Introduction T-cell infiltration correlates with epithelial ovarian cancer (EOC) survival, suggesting that EOC may be sensitive to ACT with autologous TIL. Carboplatin-paclitaxel (CP) chemotherapy lowers tumor induced immune-suppressive myeloid-cells, thereby creating a window-of-opportunity for TILs. IFNα may support the TIL.

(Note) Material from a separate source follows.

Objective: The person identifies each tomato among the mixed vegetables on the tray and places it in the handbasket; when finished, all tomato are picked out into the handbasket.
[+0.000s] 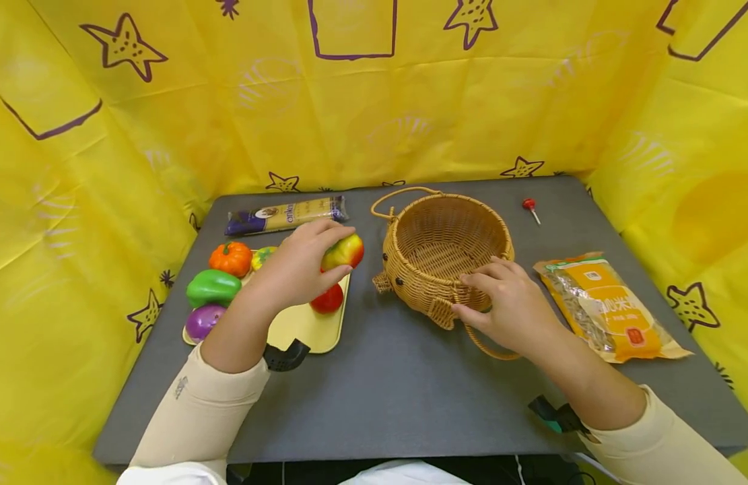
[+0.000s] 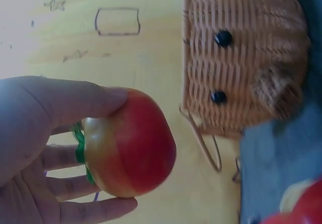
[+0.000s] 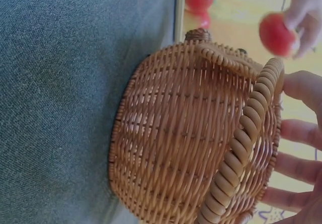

Methods This phase I/II OVACURE trial (NCT04072263) studied the feasibility and safety of TIL during CP +/- IFNα in patients with recurrent platinum-sensitive EOC. Sixteen patients were enrolled. Patients received CP iv q3 weeks, 6x and TIL iv 2 weeks after the 2nd, 3rd and 4th CP +/- IFNα 12 weeks around the TIL infusion. CP +/- IFNα were used for lymphodepletion instead of IL-2. Patients who received 3 TIL cycles were evaluable. Secondary, signs of activity, immunomodulation, and T-cell reactivity were studied.

Results Fourteen patients were evaluable. Median age: 63 years (29–77), 13 HGSOC and 1 LGMOC. TIL could successfully be cultured for all patients. Addition of TIL during CP did not add toxicity, while additional IFNα resulted in grade 3 thrombocytopenia in the first 2 patients. Therefore, it was decided to continue treatment without IFNα. CP reduced plasma IL-6 levels and circulating myeloid-cell numbers. The optimal myeloid/lymphocyte ratio reduction was obtained 1–2 weeks after the 2nd CP. Interestingly, the platinum-free interval (PFI) exceeded the previous PFI after similar CP in 2 patients, including an ongoing PFI which increased from 8 to currently 43+ months.

Conclusion/Implications Combined treatment with CP chemotherapy and timed TIL did not increase toxicity and may result in clinical benefit for patients with EOC.